Ausländische Medien in der Türkei

Die Türkei hat sich insbesondere in den letzten Jahren zu einem Anziehungspunkt für ausländische Medien entwickelt, und diese haben mit ihren etablierten türkischen Ablegern die Medienlandschaft bereichert. Medienanstalten wie BBC, Independent und Deutsche Welle zielen mit türkischen Sendungen direkt auf ihre Zielgruppen in der Türkei. So wurde unter Führung von DW, BBC, Voice of America und France 24 2019 der Youtube-Kanal +90 eröffnet und damit begonnen, Videos mit verschiedensten Inhalten und Themenbereichen zu veröffentlichen. Trotz vordergründiger Bereicherung der türkischen Medienlandschaft durch diese Medienplattformen gerieten diese von Zeit zu Zeit wegen Interventionen in die türkische Innenpolitik und eine ständig negative Berichterstattung über die Türkei in die Kritik. Hier sei beispielhaft an das verwendete Bildmaterial hinsichtlich der in Europa beschlossenen Reisewarnungen im Rahmen der Pandemiebekämpfung erinnert, als Aufnahmen aus der Türkei die negativen Nachrichten untermalten. Dabei thematisierte man nicht etwa die Erfolge der pro-aktiven Pandemiebekämpfung der Türkei, sondern überbetonte etwaige negative Zukunftsszenarien und Risikowahrnehmungen. Mittels Zahlenvergleichen in Bezug auf Intensivbetten, medizinische Ausstattung und Bettenkapazität wurden Vergleiche gezogen, die Vorurteile dahingehend schüren sollten, wonach eine erfolgreiche Pandemiebewältigung seitens der Türkei nicht möglich sei, und somit etwaige positive Entwicklungen ausgeblendet. Insbesondere die Deutsche Welle hat sich bei den Nachrichten auf Unwägbarkeiten und Risikowahrnehmungen der Türkei versteift und dem Grundsatz der faktenbasierten Nachrichtenvermittlung in der Praxis damit einen Bärendienst erwiesen. Die Deutsche Welle beurteilt die Entwicklung in der Türkei stets unter dem Vorbehalt einer fehlenden Vertrauensbasis und drohender Risiken und verletzt die Prinzipien einer objektiven Berichterstattung. Allerdings hat diese Haltung der Deutschen Welle und der anderen genannten Anstalten nicht zu einer Bedrohung der Sender wie bei TRT Deutsch geschehen, sondern wird als Bereicherung einer sich zunehmend diversifizierenden Medienlandschaft betrachtet.
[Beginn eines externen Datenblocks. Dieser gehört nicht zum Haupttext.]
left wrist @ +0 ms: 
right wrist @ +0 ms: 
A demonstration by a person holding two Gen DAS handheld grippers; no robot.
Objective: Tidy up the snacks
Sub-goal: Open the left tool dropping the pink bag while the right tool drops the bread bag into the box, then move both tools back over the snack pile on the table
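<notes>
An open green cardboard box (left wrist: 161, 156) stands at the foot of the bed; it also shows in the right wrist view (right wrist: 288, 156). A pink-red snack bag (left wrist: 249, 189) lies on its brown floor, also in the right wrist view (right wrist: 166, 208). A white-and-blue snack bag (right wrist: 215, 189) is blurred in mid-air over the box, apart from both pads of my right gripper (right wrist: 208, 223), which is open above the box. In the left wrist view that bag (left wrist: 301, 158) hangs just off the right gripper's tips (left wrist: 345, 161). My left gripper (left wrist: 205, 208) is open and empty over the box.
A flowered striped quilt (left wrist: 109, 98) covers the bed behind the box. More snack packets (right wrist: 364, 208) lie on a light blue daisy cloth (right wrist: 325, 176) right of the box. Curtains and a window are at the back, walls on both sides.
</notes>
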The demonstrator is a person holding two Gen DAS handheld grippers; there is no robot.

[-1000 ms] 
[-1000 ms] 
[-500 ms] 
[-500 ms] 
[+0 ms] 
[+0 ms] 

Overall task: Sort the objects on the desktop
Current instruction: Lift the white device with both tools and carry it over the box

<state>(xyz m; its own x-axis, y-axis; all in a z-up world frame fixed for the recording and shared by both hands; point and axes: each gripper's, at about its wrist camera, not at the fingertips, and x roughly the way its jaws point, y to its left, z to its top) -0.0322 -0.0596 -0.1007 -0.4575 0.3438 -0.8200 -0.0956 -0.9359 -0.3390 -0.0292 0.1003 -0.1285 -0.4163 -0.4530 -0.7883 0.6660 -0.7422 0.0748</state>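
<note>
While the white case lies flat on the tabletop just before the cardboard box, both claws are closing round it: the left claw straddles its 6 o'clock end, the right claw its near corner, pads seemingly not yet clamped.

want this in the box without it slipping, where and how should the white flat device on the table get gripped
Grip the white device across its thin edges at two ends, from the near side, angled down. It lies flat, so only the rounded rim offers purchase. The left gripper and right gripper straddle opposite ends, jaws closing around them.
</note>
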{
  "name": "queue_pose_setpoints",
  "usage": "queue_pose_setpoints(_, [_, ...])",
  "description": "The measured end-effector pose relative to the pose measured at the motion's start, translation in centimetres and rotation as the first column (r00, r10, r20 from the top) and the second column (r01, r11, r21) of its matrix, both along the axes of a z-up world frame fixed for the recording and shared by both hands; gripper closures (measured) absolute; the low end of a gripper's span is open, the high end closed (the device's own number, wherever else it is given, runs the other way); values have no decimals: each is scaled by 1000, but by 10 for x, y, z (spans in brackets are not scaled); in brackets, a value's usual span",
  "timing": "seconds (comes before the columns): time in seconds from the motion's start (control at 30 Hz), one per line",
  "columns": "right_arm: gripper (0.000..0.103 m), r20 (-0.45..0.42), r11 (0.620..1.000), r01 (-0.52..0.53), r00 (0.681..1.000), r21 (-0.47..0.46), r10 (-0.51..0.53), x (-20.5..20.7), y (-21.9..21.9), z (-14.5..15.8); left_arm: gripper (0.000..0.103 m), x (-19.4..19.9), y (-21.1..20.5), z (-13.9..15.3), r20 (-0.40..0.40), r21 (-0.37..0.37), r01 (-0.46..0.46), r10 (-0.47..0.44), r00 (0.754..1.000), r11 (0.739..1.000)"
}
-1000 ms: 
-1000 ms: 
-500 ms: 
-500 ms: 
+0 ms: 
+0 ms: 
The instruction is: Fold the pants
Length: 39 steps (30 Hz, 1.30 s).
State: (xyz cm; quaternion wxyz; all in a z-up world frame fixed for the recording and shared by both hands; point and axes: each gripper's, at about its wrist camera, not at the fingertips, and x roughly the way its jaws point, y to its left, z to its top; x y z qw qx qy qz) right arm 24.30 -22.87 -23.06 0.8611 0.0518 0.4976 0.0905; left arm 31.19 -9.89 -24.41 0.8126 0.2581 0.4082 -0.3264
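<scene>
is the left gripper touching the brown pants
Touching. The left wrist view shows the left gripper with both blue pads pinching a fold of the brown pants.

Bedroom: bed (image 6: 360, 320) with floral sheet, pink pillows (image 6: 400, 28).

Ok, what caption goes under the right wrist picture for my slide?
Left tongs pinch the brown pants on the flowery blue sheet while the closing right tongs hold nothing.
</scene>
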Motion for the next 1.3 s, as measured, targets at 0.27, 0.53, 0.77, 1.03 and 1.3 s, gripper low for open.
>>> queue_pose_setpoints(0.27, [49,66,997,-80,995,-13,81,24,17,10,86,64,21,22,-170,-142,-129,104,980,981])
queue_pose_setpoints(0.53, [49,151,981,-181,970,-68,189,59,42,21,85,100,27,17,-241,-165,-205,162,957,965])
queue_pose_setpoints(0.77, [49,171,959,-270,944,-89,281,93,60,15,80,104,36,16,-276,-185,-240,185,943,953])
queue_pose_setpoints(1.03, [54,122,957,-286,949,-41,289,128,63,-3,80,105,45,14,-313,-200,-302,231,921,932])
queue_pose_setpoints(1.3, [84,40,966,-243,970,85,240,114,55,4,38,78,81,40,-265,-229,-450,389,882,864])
Eine ähnlich subjektive Einstellung tritt auch bei der Berichterstattung über Menschenrechte und Pressefreiheit in den Vordergrund. So zog es die Deutsche Welle vor, die Debatten über die rechtliche Regulierung von Internetplattformen wie Netflix als Ausdruck eines „zunehmenden Autoritarismus“ zu bewerten. Einseitig wurde das Internetgesetz als Einschränkung der Pressefreiheit lanciert. Dabei weist das mit der Nummer 5651 verabschiedete Gesetz speziell für das Internet Parallelen zur deutschen Gesetzgebung auf. Außerdem sind für Deutschland Regulierungsmodelle eigentlich auch nichts Neues, wurden selbige doch auch in Frankreich und England verabschiedet. Mit dem Anfang 2018 verabschiedeten „Netzgesetz“ droht Privatpersonen bei Nichtlöschung von illegalen Inhalten eine Geldstrafe in Höhe von bis zu 5 Mio. Euro und Unternehmen gar bis zu 50 Mio. Euro. Darüber hinaus hat Deutschland empfindliche Geldstrafen gegen Betreiber sozialer Netzwerke wegen der Verbreitung schädlicher Inhalte verhängt.
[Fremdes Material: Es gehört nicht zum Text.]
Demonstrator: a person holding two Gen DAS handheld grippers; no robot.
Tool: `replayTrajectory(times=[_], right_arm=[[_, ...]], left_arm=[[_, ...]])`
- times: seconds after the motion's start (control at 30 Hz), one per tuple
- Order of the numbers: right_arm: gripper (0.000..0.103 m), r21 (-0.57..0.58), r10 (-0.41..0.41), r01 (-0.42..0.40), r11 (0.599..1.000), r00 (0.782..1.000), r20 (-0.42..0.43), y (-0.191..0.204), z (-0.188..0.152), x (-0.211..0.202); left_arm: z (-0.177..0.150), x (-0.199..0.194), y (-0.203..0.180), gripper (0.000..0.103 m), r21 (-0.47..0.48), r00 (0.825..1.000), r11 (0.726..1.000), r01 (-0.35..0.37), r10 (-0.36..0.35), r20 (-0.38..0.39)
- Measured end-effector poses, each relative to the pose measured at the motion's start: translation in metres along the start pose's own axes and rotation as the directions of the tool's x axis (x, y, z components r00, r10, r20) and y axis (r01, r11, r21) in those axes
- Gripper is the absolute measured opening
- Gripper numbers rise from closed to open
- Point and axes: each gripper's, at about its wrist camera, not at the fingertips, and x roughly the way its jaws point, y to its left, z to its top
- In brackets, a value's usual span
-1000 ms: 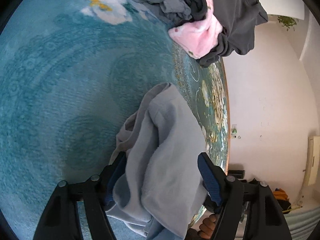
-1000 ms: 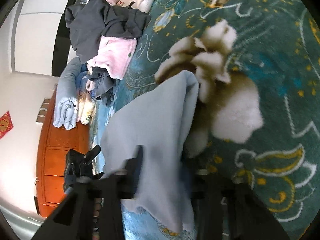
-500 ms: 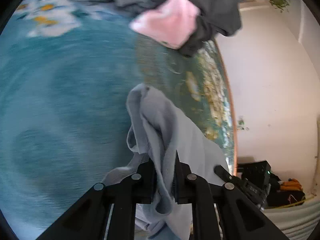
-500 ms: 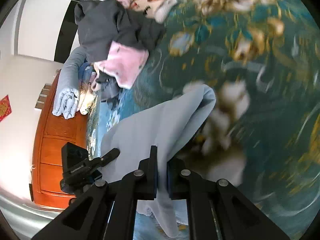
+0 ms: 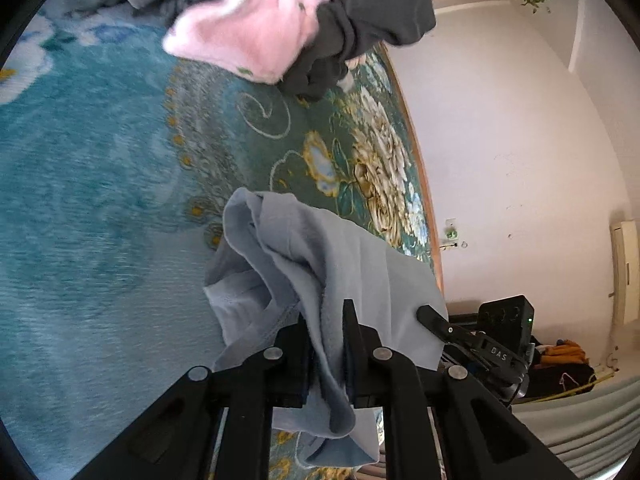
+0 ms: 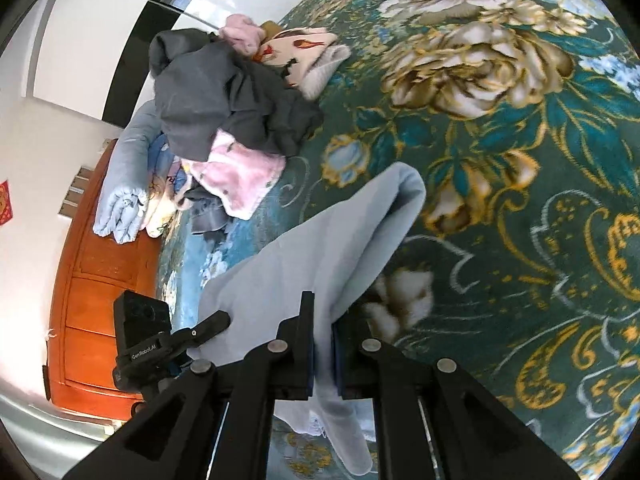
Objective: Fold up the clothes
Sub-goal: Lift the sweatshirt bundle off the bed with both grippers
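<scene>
A light blue fleece garment is held up above the flowered teal bed cover. My left gripper is shut on one bunched edge of it. My right gripper is shut on another edge of the same garment, which stretches between the two. Each gripper shows in the other's view: the right one and the left one. The garment's lower part hangs out of sight below the fingers.
A pile of unfolded clothes lies further back on the bed: a pink fleece piece, dark grey garments and a patterned cream one. Rolled blue and cream bedding lies against the orange wooden headboard. The bed's edge meets a pink wall.
Both grippers closed on the blue garment, which lay between open fingers a second ago. They have lifted it off the bed cover, and the clothes pile now sits nearer in view.
</scene>
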Motion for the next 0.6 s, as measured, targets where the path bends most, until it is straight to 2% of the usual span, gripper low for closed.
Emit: replayTrajectory(times=[0.2, 0.6], right_arm=[[0.007, -0.022, 0.006, -0.007, 1.000, 1.000, -0.014, 0.037, -0.014, 0.020], [0.007, -0.064, 0.021, -0.026, 0.998, 0.996, -0.083, 0.089, -0.022, 0.064]], left_arm=[[-0.003, -0.049, 0.022, 0.015, -0.015, 0.999, 1.000, -0.005, 0.005, 0.032], [-0.006, -0.103, 0.054, 0.015, -0.057, 0.993, 0.998, 0.020, -0.014, 0.113]])
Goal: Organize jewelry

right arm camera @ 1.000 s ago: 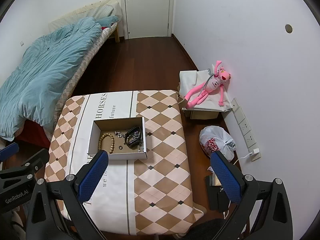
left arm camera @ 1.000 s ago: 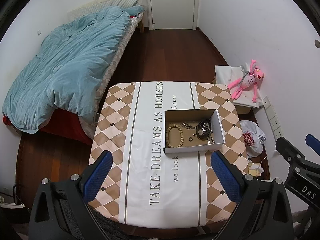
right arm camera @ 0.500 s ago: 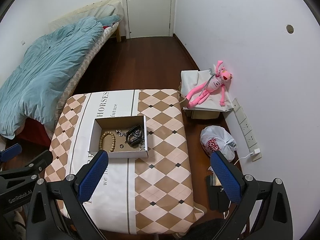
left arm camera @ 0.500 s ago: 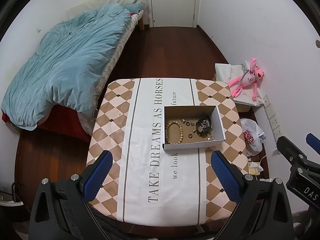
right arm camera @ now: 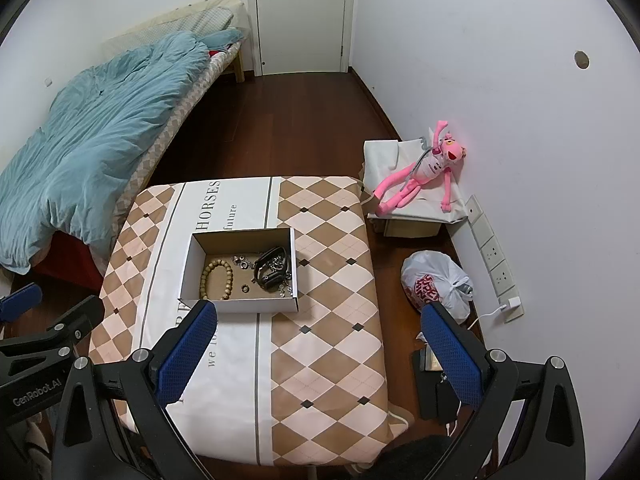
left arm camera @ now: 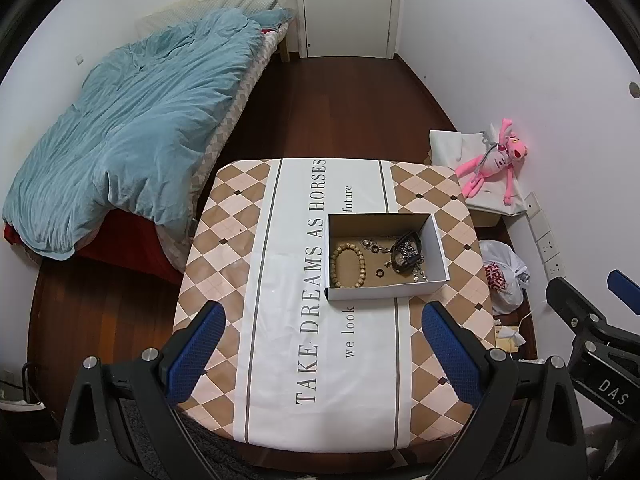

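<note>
An open cardboard box (left arm camera: 437, 240) (right arm camera: 188, 260) sits on the table with the checked cloth (left arm camera: 224, 248) (right arm camera: 332, 320). In it lie a wooden bead bracelet (left arm camera: 347, 265) (right arm camera: 217, 279), a black strap bracelet (left arm camera: 405, 256) (right arm camera: 271, 267), a silver chain (left arm camera: 372, 245) (right arm camera: 241, 261) and a small ring (left arm camera: 379, 273) (right arm camera: 245, 289). My left gripper (left arm camera: 323, 356) is open and empty, high above the table's near side. My right gripper (right arm camera: 320, 354) is open and empty, high above the table's right part.
A bed with a blue duvet (left arm camera: 132, 136) (right arm camera: 92, 128) stands left of the table. A pink plush toy (left arm camera: 494, 162) (right arm camera: 424, 168) lies on a covered box by the right wall. A white plastic bag (left arm camera: 502, 274) (right arm camera: 436, 284) lies on the floor. A door (right arm camera: 302, 12) is at the back.
Both grippers have drifted slightly back from the table; the box sits a little farther up in both views. Both stay open and empty.
</note>
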Demonstrator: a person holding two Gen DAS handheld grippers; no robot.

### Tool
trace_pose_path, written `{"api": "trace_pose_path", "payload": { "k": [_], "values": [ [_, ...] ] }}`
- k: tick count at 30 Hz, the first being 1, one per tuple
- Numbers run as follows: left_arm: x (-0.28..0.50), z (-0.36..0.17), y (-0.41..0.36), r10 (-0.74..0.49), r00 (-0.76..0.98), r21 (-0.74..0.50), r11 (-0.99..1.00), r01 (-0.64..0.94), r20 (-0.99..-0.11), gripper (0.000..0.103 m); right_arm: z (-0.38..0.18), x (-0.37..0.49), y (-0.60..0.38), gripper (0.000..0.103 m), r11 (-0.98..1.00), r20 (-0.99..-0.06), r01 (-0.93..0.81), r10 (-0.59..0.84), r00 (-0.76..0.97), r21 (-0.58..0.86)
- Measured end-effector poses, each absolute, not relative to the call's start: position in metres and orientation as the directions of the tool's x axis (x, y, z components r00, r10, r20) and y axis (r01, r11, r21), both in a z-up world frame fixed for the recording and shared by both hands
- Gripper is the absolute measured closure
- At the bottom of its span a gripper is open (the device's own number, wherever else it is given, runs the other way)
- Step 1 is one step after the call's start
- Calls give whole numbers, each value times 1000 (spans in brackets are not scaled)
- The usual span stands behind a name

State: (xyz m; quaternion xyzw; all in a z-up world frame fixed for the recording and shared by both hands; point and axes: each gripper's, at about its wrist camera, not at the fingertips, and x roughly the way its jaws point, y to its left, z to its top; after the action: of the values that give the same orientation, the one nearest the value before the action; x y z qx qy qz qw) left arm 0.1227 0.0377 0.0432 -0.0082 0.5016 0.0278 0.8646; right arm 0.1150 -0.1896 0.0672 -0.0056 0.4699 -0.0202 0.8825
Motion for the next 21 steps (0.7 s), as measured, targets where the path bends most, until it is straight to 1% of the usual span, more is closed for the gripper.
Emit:
{"api": "trace_pose_path", "payload": {
  "k": [21],
  "values": [
    [121,52,33,41,509,15,998,-54,-860,3,69,114,-189,0,999,-830,25,-42,556,-34]
  ]
}}
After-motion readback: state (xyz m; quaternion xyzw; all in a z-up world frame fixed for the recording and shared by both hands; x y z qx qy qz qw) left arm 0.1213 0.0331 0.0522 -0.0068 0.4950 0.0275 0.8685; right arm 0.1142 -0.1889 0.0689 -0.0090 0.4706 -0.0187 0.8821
Die wachsende Präsenz ausländischer Medieneinrichtungen in der Türkei nimmt einen wichtigen Platz in der Diversifizierung der Medienlandschaft ein. Von dieser Ermöglichung von Öffentlichkeit hängen auch Meinungsfreiheit und -vielfalt direkt ab. Doch die in den letzten Monaten in Deutschland betriebene Hetze gegen TRT Deutsch und die anderen TRT Formate birgt für Meinungsfreiheit und Demokratie gravierende Risiken. Man macht es TRT Deutsch und Medienanstalten anderer Länder zunehmend schwerer, Kanäle zu betreiben bzw. überhaupt zu öffnen und verkompliziert die formellen Prozeduren. In einer Zeit von wachsendem Rassismus und Populismus deuten die hier beschriebenen Widrigkeiten in Sachen Presse und Medien auf ernsthafte Risiken für Deutschlands Zukunft hin.